• AIM OF THE TASK:
Don't include any picture when you restate the data word for word.

• GIVEN INFORMATION:
'''

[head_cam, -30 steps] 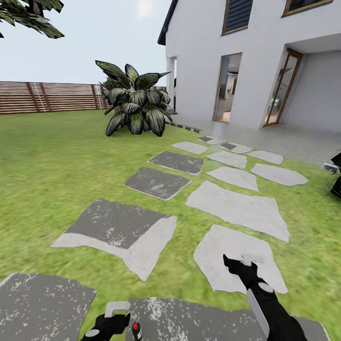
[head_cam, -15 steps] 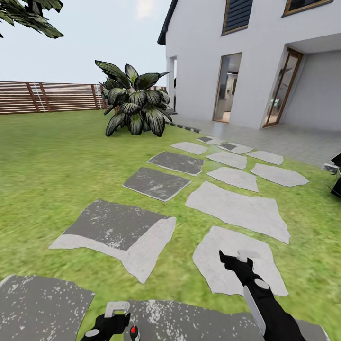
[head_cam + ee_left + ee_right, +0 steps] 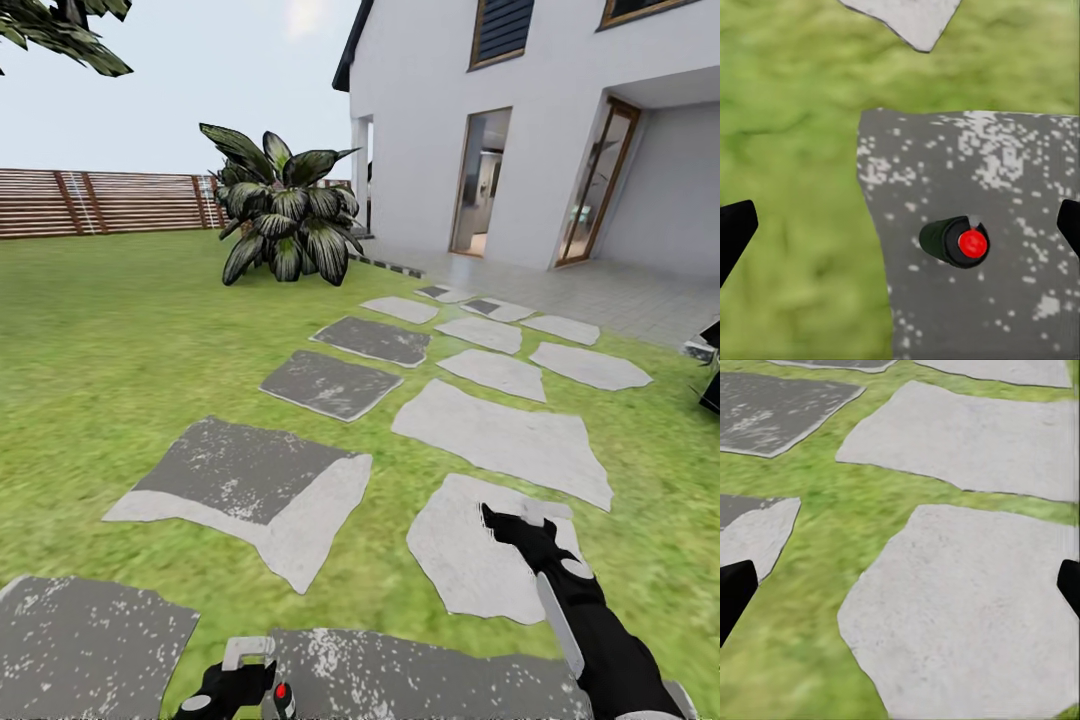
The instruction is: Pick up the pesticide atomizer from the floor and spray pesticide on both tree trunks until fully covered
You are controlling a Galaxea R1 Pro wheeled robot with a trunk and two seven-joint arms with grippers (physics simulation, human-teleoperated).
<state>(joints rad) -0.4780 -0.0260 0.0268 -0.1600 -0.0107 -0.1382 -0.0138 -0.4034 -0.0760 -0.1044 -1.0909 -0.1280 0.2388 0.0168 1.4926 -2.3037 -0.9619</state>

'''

• ANSWER SPACE:
[head_cam, -30 steps] 
[head_cam, -15 steps] 
[head_cam + ee_left + ee_right, +0 steps] 
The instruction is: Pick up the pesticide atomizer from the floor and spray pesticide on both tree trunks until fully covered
You are controlling a Galaxea R1 Pro wheeled robot with a trunk and two seven-joint arms with grippers (physics simulation, human-teleoperated).
<state>(joints rad) -0.4780 -0.0260 0.0268 -0.1600 -0.0107 -0.1382 -0.0138 -0.4034 -0.0760 -0.1044 -1.0909 -0.1280 0.2388 0.0168 1.4926 -2.3037 -0.9619</state>

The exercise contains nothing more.